Both of “George’s” children were placed into CPS custody after he reported that they were abused by one of his relatives. His two children are still in state care, but his parental rights have not been terminated. His family income was middle class at the time of the report, and he is still employed although his family income has dropped by half since the incident. I have kept his story as close to verbatim as possible. Readers, be warned of the disturbing nature of his story. His children were placed in foster family care and institutional care.
“I reported the sexual abuse of my four-year-old son to the police, by my [relative]. CPS asked for an interview with my son and they kept him. Then they made me go get my daughter, and CPS ripped my daughter out of my arms. 30 days later, [they] said I did not do anything wrong except report abuse. My children were beat, starved, forced to urinate and defecate on themselves, were hit and forced to take drugs, slapped until they took the harmful handful of pills. My son was help under water until he passed out and CPS would not do anything. My daughter was hit with belts and wooden spoons. My daughter is now handicapped – brain-damaged for life and was close to stroking out when she was returned. CPS refused to place them in any family home and refused to place them according to ICWA [Indian Child Welfare Act].”
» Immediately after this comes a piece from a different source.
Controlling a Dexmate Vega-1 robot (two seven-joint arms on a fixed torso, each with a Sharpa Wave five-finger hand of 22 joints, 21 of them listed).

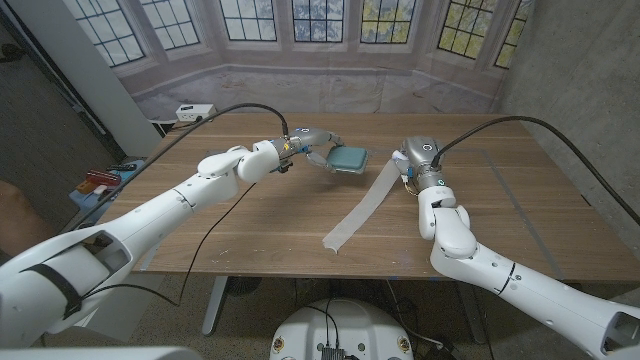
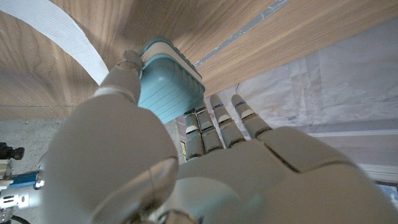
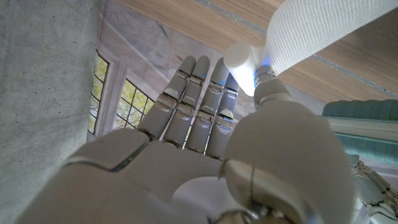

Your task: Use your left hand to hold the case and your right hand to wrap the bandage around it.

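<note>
Wood-grain boards make up the wide surface (image 1: pixel 250 225) the robot stands at, with a printed backdrop of tall leaded windows (image 1: pixel 330 20) hung behind it and a small white box (image 1: pixel 194 111) at the far left corner. Out over the middle, the left hand (image 1: pixel 312 143) grips the small teal hard-shell case with a ribbed lid (image 1: pixel 347 159), holding it just clear of the boards; the left wrist view shows the thumb pressed on one face of the case and the fingers (image 2: pixel 214 124) reaching along the other side. Just beside it, the right hand (image 1: pixel 412 160) pinches one end of the long white woven bandage strip (image 1: pixel 362 210), and the right wrist view shows that end caught between the thumb and the fingers (image 3: pixel 186 99). From there the strip runs down toward the robot and its free end lies flat on the surface, well apart from the case.

I judge the wrapping itself has not yet begun: both grasps look made, but no turn of bandage lies on the case, and the held end sits beside it, not touching. The next move seems to call for the right hand to carry its end across to the case and lay it against a face where the left thumb or fingers can trap it, then lead the strip around. The left hand would need to hold steady and leave room for the strip to pass. The loose tail may drag or twist as it lifts off the boards
</note>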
George did not feel that the system worked on his behalf or that they supported his children. “My lawyer worked for CPS and I ran out of money for my private attorney.” If they had been working in the best interest of the children “they would not have tried to kill my children.” When asked what could have been done that wasn’t in his case, George said that the professionals did not follow the law and should have followed their own rules. He also said they could have been offered family-based safety services (but apparently were not). He thinks for the foster families, “it was about money.” (Presumably, he means they were motivated by money and that is how his children came to be abused while in foster care. I could not follow up with him because he didn’t share his contact information.) What works well in the foster care system? “Money-kids for profit.” That answer is cryptic, but he sounds like he is saying that making money is all the system does well, although not right. What is broken, or doesn’t work, in the foster care system? “My children.”
When asked to describe the social workers and child protective services workers he interacted with, George used only one word, “Liars.” About the other professionals, he said, “The judge is ok. The psychologist is paid by the state to say what CPS wants them to say. I had to hire many of my own just to get all the same good results.”
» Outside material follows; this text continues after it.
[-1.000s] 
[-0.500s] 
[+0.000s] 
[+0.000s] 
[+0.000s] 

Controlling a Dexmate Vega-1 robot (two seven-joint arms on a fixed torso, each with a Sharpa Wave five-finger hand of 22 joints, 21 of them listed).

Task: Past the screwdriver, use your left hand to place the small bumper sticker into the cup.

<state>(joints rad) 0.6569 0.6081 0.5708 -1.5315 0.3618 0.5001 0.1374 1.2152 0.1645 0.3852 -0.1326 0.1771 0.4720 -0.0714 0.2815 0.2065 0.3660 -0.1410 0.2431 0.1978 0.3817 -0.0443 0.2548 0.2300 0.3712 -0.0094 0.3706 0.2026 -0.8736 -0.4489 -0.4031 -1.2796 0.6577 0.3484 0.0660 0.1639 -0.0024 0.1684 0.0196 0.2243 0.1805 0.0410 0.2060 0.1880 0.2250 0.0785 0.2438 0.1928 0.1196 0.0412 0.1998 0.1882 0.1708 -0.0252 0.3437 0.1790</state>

George’s story, like so many others shared here, portrays the system as the primary abuser. And, it is also rife with accusations of corruption. Not only were his children abused in care, but his federal rights were violated under the Indian Child Welfare Act (which promises families with tribal affiliations that other family or tribal members will be sought first to ensure the cultural sanctity of Indian families and traditions).
But I would like to focus most on an important component of George’s story: he points out the questionability of testimony offered by psychologists and the loyalty of court-appointed lawyers. I am going to discuss both sides of the coin here, to the best of my ability.
In an ideal world, these are professionals who advocate for their client apart from who writes their checks. The psychologist would offer their professional opinion apart from any personal beliefs and apart from whatever the social worker is recommending (also, that may differ from CASA advocate, the child’s desires, the parents’ desires, and so on). Impartiality is the ideal. Naturally, the same is true for the lawyers. Court-appointed attorneys are paid by the government (usually the county) that is also the entity bringing charges against the family. Because most families interacting with the foster care system are impoverished, working-class, or middle-class, the vast majority cannot afford their own lawyer. So the court appoints them one, as their legal right. The American Bar Association recognizes that there is a conflict of interest in some of these cases. For example, consider this commentary on page 9 of the Bar’s standards for parent’s rights: “Although the burden of proof is on the child welfare agency, in practice the parent and the parent’s attorney generally must demonstrate that the parent can adequately care for the child.” If the practice is for parents to demonstrate that they are adequate caregivers, the burden is not actually on child welfare to prove otherwise. The bar also recommends that ideally the parents’ lawyer is actively representing them during the prepetition phase of the case (when CPS is deciding whether to file a petition for removal), but in reality “few jurisdictions permit parents’ attorneys to begin their representation before the child welfare agency files a petition with the court” (pg 10). Perhaps the most critical conflict is with investigation. “A thorough investigation is an essential element of preparation. The parent’s attorney can not rely solely on the agency caseworker reports about the parent” (pg. 19) However, the commentary adds, “In some jurisdictions, parents’ attorneys work with social workers or investigators who can meet with clients and assist in investigating the underlying issues that arise as a case proceeds” (pg. 19). If a parent’s attorney is working with the social workers who represent the state, how can a parent trust their interest is being served by their lawyer?
Even in a case where the parents’ court-appointed attorney is acting with utmost professionalism and serving the parent to the best of their ability, the parent could perceive they are not because of these conflicts. Indeed, a parent has no guarantee their interests are being served. And many parents, like George, insist their interests were not served at all. This can certainly look like corruption to the parents and families.